If this isn't an adventure, I'm not sure what is..

I named this blog "adventures in perl" because of the work that I do, being in Perl, and the fact that it's fairly zany stuff compared to my previous work experience. Here we go.

I have applications that start up in the morning, and shut down in the afternoon. They log very important data throughout the day detailing their actions. The log files are gargantuan in size (think TB), every day. We are forced to use LZMA to compress these suckers down so we're not in the business of inflating Seagate's stock price ;-) ... Anyway.. The compression starts shortly after 6pm, when a "spare" system mysteriously crashed, causing one of the pre-req ssh calls to hang. (our engineer forgot to put a timeout wrapper, or put a timeout argument on the ssh call).

The script "unstuck itself" the next morning, between me troubleshooting why the logs weren't transferred, and getting IT to fix the machine that crashed. So, the program went ahead and lzma'd all the log files for the current day, instead of yesterday.

I sat in horror as I realized that our programs were now writing to deleted files (lzma is kind enough to remove the file after it compresses it). Most of our programs shut down immediately at 4pm, so we had to act fast.
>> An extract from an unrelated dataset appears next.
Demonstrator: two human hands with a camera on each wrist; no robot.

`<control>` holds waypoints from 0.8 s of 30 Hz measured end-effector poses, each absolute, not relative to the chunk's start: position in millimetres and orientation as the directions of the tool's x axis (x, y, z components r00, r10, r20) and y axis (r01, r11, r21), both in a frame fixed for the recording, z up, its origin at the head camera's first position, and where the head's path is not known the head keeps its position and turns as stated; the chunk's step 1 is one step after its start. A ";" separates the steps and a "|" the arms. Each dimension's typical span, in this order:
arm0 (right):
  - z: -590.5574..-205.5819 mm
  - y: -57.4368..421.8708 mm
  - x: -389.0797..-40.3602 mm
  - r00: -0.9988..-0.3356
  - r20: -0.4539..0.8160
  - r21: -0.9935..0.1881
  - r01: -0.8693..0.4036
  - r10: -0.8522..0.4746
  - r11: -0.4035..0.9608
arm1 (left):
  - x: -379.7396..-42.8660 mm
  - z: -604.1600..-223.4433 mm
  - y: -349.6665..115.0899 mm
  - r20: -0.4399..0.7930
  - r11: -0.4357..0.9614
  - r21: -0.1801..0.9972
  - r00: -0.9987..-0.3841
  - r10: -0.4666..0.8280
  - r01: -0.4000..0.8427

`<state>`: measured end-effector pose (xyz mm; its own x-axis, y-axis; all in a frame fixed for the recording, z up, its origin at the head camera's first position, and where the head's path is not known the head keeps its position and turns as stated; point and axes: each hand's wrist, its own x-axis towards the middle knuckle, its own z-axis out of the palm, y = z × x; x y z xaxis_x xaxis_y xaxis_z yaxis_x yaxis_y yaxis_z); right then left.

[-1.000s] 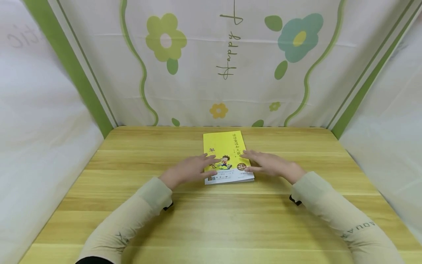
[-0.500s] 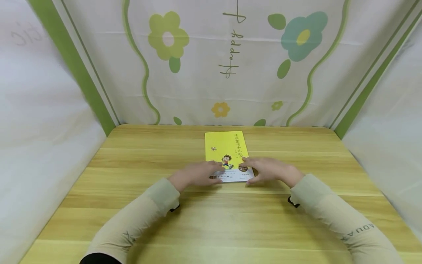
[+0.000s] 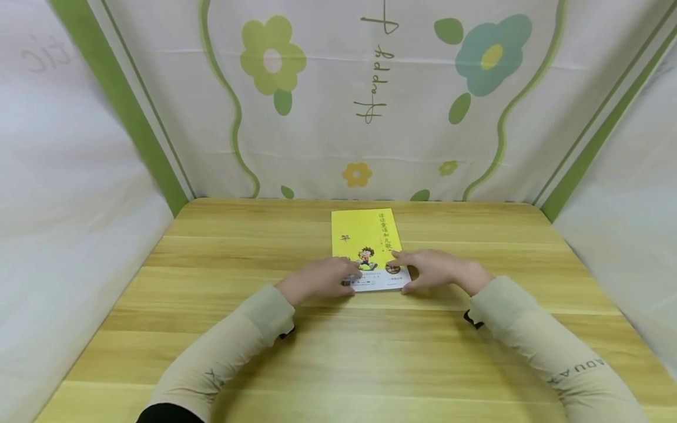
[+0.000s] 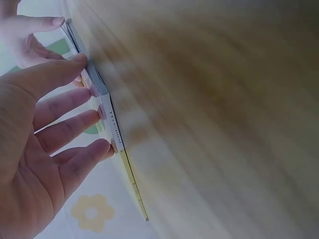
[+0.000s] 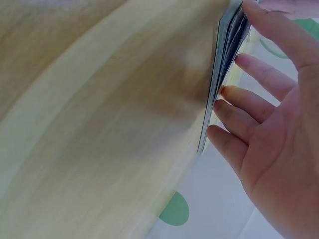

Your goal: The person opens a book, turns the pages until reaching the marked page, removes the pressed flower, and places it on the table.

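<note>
A thin paperback book (image 3: 362,226) with a yellow and white cover lies flat on the wooden table. A cartoon child and Chinese characters are printed on it. My left hand (image 3: 322,278) rests at its near left corner, fingers over the cover and thumb by the near edge. At the near right corner is my right hand (image 3: 436,270), its fingers over the cover and the thumb at the bottom edge. In the left wrist view, relaxed fingertips touch the book's spine side (image 4: 115,132). The right wrist view shows the page edges (image 5: 224,59) slightly fanned beside my fingers.
The wooden table (image 3: 338,358) extends around the book on all sides. Behind it hangs a white curtain (image 3: 317,129) printed with flowers and a word. White fabric panels with green bands stand at the left and right.
Both hands have drawn back from the middle of the cover toward the book's near corners, and their thumbs have come down to the bottom edge. The book stays flat on the table.
</note>
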<state>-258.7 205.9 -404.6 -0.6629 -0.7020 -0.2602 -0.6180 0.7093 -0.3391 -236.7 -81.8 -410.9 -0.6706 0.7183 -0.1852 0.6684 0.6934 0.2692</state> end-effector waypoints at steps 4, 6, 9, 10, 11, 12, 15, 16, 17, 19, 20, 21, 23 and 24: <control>-402.4 206.0 -260.4 -0.662 -0.268 -0.358 -0.606 -0.700 0.711 | -237.1 -408.7 -80.8 -0.189 0.690 0.290 -0.667 0.720 0.663; -401.3 205.6 -260.6 -0.659 -0.273 -0.375 -0.598 -0.701 0.708 | -237.0 -407.9 -80.9 -0.195 0.690 0.296 -0.666 0.720 0.660; -399.6 205.3 -260.4 -0.655 -0.275 -0.398 -0.589 -0.704 0.703 | -236.6 -407.3 -81.5 -0.202 0.693 0.298 -0.666 0.718 0.657; -399.2 205.5 -260.6 -0.653 -0.276 -0.404 -0.587 -0.706 0.701 | -236.6 -407.5 -81.8 -0.202 0.693 0.299 -0.666 0.718 0.656; -398.8 205.8 -260.9 -0.651 -0.276 -0.411 -0.585 -0.707 0.699 | -236.8 -407.8 -81.9 -0.202 0.693 0.300 -0.666 0.718 0.655; -398.5 206.3 -261.4 -0.651 -0.278 -0.418 -0.580 -0.707 0.699 | -236.9 -407.9 -82.0 -0.200 0.693 0.301 -0.667 0.718 0.655; -398.7 208.2 -264.1 -0.647 -0.269 -0.439 -0.577 -0.713 0.689 | -237.7 -408.9 -82.0 -0.191 0.692 0.306 -0.670 0.717 0.654; -399.0 208.8 -265.1 -0.646 -0.267 -0.445 -0.576 -0.715 0.686 | -238.0 -409.2 -81.8 -0.188 0.692 0.309 -0.671 0.717 0.653; -399.3 209.5 -266.0 -0.644 -0.259 -0.446 -0.581 -0.720 0.681 | -238.1 -409.3 -81.5 -0.185 0.693 0.312 -0.674 0.715 0.650; -399.9 210.7 -267.4 -0.642 -0.245 -0.443 -0.593 -0.727 0.673 | -238.2 -409.6 -80.5 -0.186 0.699 0.316 -0.680 0.709 0.642; -400.0 211.0 -267.7 -0.641 -0.241 -0.441 -0.596 -0.729 0.671 | -238.0 -409.8 -79.7 -0.188 0.701 0.319 -0.683 0.706 0.637; -400.0 211.3 -267.9 -0.641 -0.239 -0.438 -0.599 -0.729 0.670 | -237.7 -409.6 -78.7 -0.189 0.705 0.316 -0.686 0.703 0.635; -400.5 211.3 -268.2 -0.644 -0.232 -0.433 -0.603 -0.729 0.670 | -237.0 -409.3 -76.4 -0.192 0.711 0.305 -0.690 0.697 0.634; -400.7 211.2 -268.1 -0.647 -0.228 -0.435 -0.601 -0.728 0.670 | -236.6 -409.2 -75.1 -0.193 0.714 0.301 -0.693 0.695 0.633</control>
The solution, ended up being a simple perl script, that interrogated "lsof" for deleted files in our log directory, on all of our machines, and simply opened a file handle to the /proc/pid file descriptor matching the file in question. This incremented the "open" count, so even if the program that was writing to it went away, the file would not be marked for deletion.

We had a hook on our script that allowed us to signal it to copy files in proc back to the file system, after we had cleaned up the lzma files that were already there. The best part, we got to use the totally underrated "cluster ssh" to take command of all of our servers at once to fix the problem one time, for all of our machines.

Problem, solved, the program was easy to write, easy to verify, and performed perfectly on the first try. Hooray Perl!